Try it:
For the material below, output exactly the span from the line with "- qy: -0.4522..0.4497" to the line with "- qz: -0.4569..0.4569", including both, and nothing besides.

(Available data begins)

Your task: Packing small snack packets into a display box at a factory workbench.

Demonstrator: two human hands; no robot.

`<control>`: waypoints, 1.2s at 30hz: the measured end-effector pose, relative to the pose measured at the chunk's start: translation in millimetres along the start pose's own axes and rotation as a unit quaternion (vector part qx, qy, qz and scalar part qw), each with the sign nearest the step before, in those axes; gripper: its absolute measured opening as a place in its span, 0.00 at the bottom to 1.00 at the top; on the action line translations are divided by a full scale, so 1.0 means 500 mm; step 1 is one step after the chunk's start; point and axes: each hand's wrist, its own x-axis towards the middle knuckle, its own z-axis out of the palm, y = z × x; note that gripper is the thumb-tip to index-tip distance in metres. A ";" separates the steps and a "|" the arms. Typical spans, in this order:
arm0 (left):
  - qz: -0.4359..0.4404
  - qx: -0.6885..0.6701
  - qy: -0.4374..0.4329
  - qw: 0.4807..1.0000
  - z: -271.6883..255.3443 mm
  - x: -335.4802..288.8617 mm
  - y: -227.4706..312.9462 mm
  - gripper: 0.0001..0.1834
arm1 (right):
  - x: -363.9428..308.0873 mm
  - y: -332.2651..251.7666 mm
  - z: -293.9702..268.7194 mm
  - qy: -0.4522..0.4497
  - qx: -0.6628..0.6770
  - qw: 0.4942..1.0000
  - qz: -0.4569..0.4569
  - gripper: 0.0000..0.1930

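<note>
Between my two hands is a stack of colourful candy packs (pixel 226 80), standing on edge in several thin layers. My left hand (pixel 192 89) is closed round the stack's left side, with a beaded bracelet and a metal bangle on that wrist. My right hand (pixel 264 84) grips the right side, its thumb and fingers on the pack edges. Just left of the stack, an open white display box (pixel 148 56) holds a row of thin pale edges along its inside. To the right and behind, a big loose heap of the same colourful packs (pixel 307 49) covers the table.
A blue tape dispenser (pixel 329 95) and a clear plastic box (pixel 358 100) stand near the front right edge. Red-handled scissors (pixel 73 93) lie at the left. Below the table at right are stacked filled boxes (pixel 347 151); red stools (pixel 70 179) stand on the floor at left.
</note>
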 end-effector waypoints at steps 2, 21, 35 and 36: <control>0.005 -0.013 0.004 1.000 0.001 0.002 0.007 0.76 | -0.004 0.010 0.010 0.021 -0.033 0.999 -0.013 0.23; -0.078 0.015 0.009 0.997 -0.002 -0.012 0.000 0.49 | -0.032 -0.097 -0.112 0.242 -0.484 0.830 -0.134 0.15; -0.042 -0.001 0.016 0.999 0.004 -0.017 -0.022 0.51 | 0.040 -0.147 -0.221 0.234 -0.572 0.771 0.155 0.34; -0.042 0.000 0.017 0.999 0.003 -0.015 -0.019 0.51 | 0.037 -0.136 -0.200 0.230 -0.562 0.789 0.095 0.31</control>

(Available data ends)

Your response:
  - qy: -0.4522..0.4497
  - qx: -0.6628..0.6770
  - qw: 0.4942..1.0000
  - qz: -0.4569..0.4569

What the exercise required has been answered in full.